Do we have to conclude that there is no possibility to one day find a planet adapt to wait for the long winter? Not necessarily. From every side we look at the problem, in an orbital configuration similar to Earth, there is no way to obtain such irregular seasons. But the orbit is not the only thing responsible for climate changes. The cause could be found instead in the star around which the planet is orbiting. We know that the solar activity, characterised by sunspots and flares, influences Earth's climate, but in a limited way because these variations are quite slow.

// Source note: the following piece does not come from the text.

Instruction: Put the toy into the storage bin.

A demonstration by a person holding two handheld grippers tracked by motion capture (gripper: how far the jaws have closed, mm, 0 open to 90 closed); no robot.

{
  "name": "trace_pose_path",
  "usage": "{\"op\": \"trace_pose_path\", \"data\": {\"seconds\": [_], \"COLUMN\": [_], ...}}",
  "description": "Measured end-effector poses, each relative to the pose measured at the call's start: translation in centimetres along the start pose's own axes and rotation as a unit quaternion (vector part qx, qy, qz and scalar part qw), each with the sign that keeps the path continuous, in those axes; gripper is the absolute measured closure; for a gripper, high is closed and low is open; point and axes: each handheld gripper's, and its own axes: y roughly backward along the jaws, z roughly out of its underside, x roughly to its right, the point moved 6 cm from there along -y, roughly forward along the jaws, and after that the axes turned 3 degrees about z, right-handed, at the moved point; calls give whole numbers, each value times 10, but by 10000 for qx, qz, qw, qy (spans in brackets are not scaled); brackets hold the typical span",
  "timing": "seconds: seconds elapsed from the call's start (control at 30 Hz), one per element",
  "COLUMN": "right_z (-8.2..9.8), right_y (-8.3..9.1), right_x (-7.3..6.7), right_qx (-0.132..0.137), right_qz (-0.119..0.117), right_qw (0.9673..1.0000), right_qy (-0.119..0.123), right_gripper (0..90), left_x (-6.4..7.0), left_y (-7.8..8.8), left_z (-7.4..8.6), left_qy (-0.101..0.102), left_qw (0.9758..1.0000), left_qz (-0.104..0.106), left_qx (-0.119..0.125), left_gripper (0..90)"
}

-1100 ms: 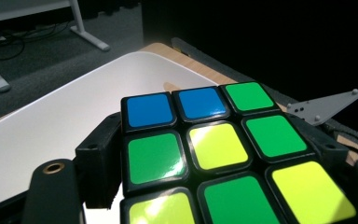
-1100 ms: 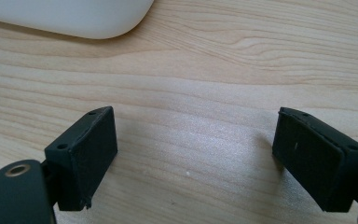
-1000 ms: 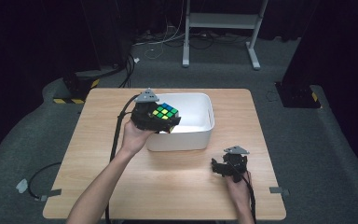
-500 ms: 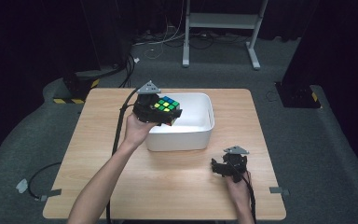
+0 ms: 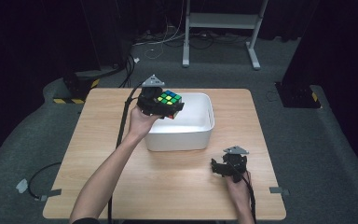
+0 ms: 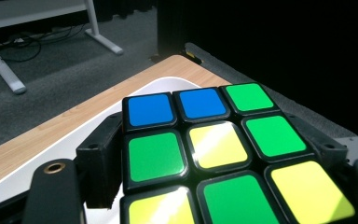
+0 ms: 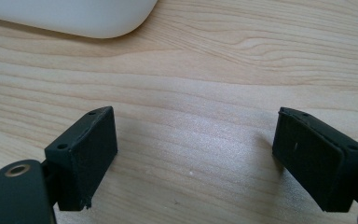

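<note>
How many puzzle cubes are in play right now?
1. The scrambled puzzle cube is clamped in the left gripper, held above the near left corner of the white tub. The tub's inside looks bare, though its near wall hides some.

A light wooden bench with rounded corners stands on grey carpeted floor; directly on it sits a white rectangular tub, set toward the far half and a little right of centre; the right gripper rests on the wood just in front of the tub's near right corner, near the bench's front edge; the wood left of the tub shows plain grain.
</note>
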Motion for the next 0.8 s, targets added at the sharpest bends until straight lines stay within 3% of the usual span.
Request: {"op": "trace_pose_path", "data": {"seconds": [0.23, 0.43, 0.8], "right_z": [0, 0, 0], "right_y": [0, 0, 0], "right_x": [0, 0, 0], "right_qx": [-2, -3, -2], "right_qz": [-6, -5, -14], "right_qw": [10000, 10000, 10000], "right_qy": [1, 0, 1], "right_gripper": [135, 135, 135], "left_x": [-7, -16, -24], "left_y": [-5, -7, -17], "left_z": [-2, -13, -23], "left_qy": [37, 100, 43], "left_qw": [10000, 9998, 9996], "left_qz": [-80, -161, -258], "left_qx": [-6, 94, 48], "left_gripper": [250, 250, 252]}}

If we now imagine a star in which this activity is more prominent, we could obtain the desired effect on the seasons. Let's think about the following situation: a planet with an inclined rotation axis, so that the day and night cycle is preserved, but with a smaller angle, in order to allow minimum seasonal variations of the climate. If the star is characterised by the presence of sunspots that in certain moments cover a great part of its surface, then irregular and unpredictable long winters and summers could be possible. But now the question is: do these stars really exist? For what we know, there are stars with sunspots, or stellar spots to be more precise, which cover up to 30% of the surface during the periods of strong activity. Moreover, it seems that in some stars the coverage could reach more than the 50% of the surface. If we consider that the difference in temperature between spots and surface is about 2-3000 kelvin, it is clear that a planet in the habitable zone will necessarily suffer the influence of these variations.

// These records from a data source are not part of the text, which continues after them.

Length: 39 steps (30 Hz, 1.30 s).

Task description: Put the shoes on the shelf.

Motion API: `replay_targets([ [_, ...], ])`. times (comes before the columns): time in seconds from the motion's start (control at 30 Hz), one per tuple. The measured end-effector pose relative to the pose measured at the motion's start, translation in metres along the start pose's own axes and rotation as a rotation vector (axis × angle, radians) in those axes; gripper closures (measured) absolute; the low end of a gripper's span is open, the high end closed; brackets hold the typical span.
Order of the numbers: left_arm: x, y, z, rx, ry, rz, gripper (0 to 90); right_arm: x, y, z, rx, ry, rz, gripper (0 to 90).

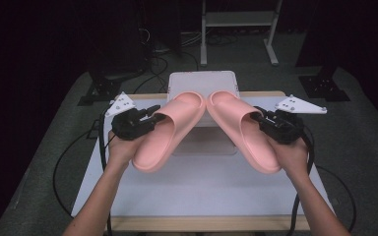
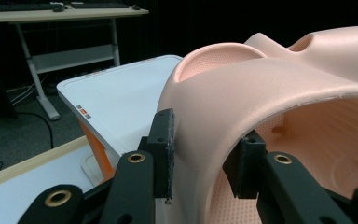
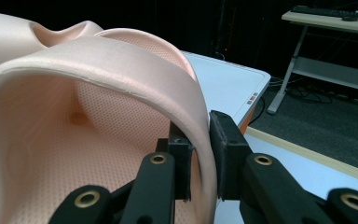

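Two pink foam slippers hang in the air above the table, toes meeting over a white box. The left slipper (image 1: 170,128) is held by my left gripper (image 1: 153,118), which is shut on the outer side of its strap (image 2: 242,98); one pad (image 2: 164,140) sits outside the strap and the other inside. My right gripper (image 1: 259,118) is shut on the strap (image 3: 121,70) of the right slipper (image 1: 241,130) in the same way, a pad (image 3: 226,149) on each face. The heels slope down toward me.
A white box (image 1: 203,83) with an orange side (image 2: 93,144) stands at the table's far middle, under the toes. The white tabletop (image 1: 197,189) has a wooden edge. Cables trail off both sides; a metal desk frame (image 1: 238,22) stands behind.
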State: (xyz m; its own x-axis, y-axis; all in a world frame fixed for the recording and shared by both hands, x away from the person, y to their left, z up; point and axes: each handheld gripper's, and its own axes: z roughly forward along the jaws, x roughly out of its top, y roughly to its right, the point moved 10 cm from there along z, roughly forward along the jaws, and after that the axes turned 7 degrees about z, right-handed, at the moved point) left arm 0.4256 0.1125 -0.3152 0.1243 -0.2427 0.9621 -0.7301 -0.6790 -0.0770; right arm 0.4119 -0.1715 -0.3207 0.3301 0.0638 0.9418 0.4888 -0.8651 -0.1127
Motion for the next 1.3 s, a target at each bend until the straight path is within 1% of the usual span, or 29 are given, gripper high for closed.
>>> replay_targets([
  [0.27,0.005,-0.007,0.006,0.007,-0.011,0.002,66.5,0.007,0.005,0.007,-0.007,-0.008,0.003,78.7],
  [0.37,0.007,-0.011,0.009,0.008,-0.011,-0.005,66.5,0.01,0.007,0.011,-0.009,-0.013,0.007,78.7],
  [0.73,0.012,-0.02,0.017,0.019,-0.023,-0.001,66.5,0.017,0.013,0.022,-0.017,-0.01,0.008,78.6],
  [0.8,0.013,-0.021,0.019,0.02,-0.022,-0.004,66.5,0.018,0.014,0.023,-0.017,-0.011,0.016,78.6],
  [0.9,0.014,-0.024,0.02,0.024,-0.027,0.002,66.5,0.021,0.015,0.026,-0.023,-0.012,0.015,78.6],
  [1.17,0.017,-0.03,0.026,0.032,-0.031,-0.001,66.5,0.026,0.019,0.033,-0.034,-0.015,0.018,78.4],
  [1.3,0.016,-0.034,0.031,0.033,-0.037,-0.013,66.5,0.026,0.02,0.036,-0.037,-0.022,0.021,78.3],
])
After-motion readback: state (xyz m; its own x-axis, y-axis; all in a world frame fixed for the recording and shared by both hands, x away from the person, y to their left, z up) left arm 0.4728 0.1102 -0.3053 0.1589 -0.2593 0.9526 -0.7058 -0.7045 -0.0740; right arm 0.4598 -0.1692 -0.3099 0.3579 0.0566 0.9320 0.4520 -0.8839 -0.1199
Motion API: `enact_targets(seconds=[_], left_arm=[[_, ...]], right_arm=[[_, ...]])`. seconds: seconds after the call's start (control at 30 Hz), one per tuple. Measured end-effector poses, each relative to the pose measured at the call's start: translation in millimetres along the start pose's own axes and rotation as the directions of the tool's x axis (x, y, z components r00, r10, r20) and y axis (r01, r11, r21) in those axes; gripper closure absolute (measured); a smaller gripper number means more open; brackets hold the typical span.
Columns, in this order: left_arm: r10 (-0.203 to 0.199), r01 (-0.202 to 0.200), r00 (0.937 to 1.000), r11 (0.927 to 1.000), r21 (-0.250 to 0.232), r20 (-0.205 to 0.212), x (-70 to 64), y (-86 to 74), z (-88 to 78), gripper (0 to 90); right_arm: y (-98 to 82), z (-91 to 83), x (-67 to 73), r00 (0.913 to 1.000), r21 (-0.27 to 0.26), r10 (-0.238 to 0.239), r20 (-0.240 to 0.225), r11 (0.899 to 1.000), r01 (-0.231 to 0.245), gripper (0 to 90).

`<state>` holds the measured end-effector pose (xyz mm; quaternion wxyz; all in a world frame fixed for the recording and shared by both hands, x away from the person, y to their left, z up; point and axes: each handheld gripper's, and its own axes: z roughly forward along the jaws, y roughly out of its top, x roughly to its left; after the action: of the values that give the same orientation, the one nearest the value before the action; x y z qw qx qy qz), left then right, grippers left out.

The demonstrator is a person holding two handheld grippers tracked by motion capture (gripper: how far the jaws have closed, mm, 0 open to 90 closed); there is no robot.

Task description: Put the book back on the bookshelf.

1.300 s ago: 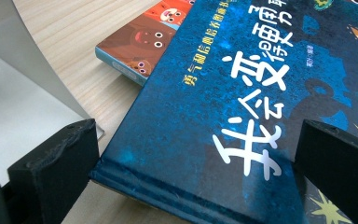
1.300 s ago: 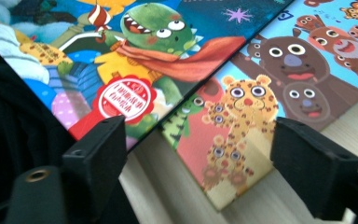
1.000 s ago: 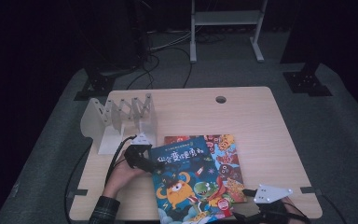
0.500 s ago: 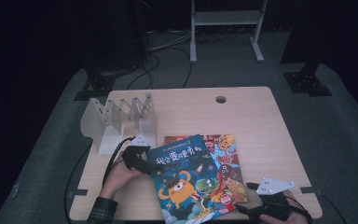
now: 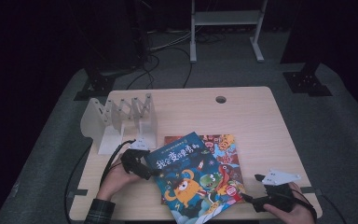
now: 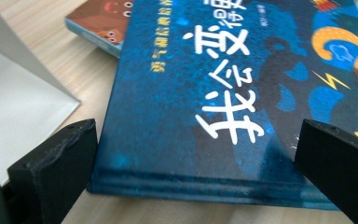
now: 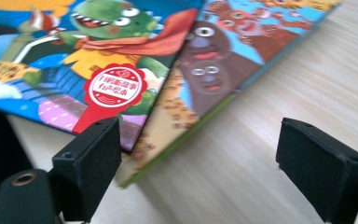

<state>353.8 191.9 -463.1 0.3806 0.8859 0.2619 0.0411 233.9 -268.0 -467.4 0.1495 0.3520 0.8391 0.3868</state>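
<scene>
A blue book, closed and cover up, is laid askew over an orange book, which is partly covered and lies flat on the tabletop.

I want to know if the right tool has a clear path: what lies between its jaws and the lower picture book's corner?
Only bare table; the right gripper view shows the open right tool just short of the lower book.
</scene>
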Motion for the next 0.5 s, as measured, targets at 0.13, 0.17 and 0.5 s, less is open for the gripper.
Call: enact_targets(seconds=[0.13, 0.17, 0.5], left_arm=[[0.011, -0.011, 0.9997, 0.9999, -0.001, 0.022, -6.0, -0.1, 1.6, 0.0], [0.015, -0.015, 0.9996, 0.9999, 0.003, 0.024, -7.7, 0.3, 1.8, 0.0], [0.036, -0.037, 0.9976, 0.9992, 0.015, 0.059, -16.9, 1.6, 4.3, 0.0]], right_arm=[[3.0, 1.8, -11.1, 0.9983, 0.006, 0.024, 0.054, 1.0, -0.024, 14.3], [3.9, 2.8, -13.8, 0.9978, 0.003, 0.029, 0.06, 1.0, -0.029, 14.4], [19.5, 17.8, -46.6, 0.9887, 0.023, 0.066, 0.135, 0.997, -0.07, 14.3]])
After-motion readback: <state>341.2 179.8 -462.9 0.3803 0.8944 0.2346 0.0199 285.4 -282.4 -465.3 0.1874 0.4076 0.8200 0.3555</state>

During our chats another hypothesis came out, which maybe even more fascinating. It is a configuration in which a planet is placed in a triple system, so the orbit, assuming it stable (this is absolutely not easy), could be so irregular that the seasons cycle will be completely disrupted. Obviously many of you will now be thinking that in Westeros there is just one star and not three. The solution to this problem could be, for example, a system in which two components are black holes and only one a main sequence star. It is a rare event, but not impossible (we have to remember that most of the stars are in multiple systems).
Clearly, all these hypothesis, after analysing them carefully, will be non robust and one could always find contradictions, because the only clear explanation is the magic that a clever author has transferred on the paper, creating a fantastic world.
But I believe that these games are useful, because they force us to think about all the strange things in the Universe, and about the incredible stuff we could still find out there. Human beings have always tried to adapt what we see on our small grain of dust to the vastness of the Universe, assuming that what we observe is normal. But things can be quite different and every time we look a bit farther, we find something able to astonish us.
Finally, it is interesting to think of our luck. Because life on this planet is based on a very tiny and delicate equilibrium, not just limited to the distance of the Earth from the Sun, which places us in the habitable zone. A certain axis inclination, "non extreme" solar activity and an almost circular orbit, allowed the possibility to generate and develop life as we know it today. And perhaps we should consider ourself lucky that we have not need to pronounce the well known sentence "winter is coming!"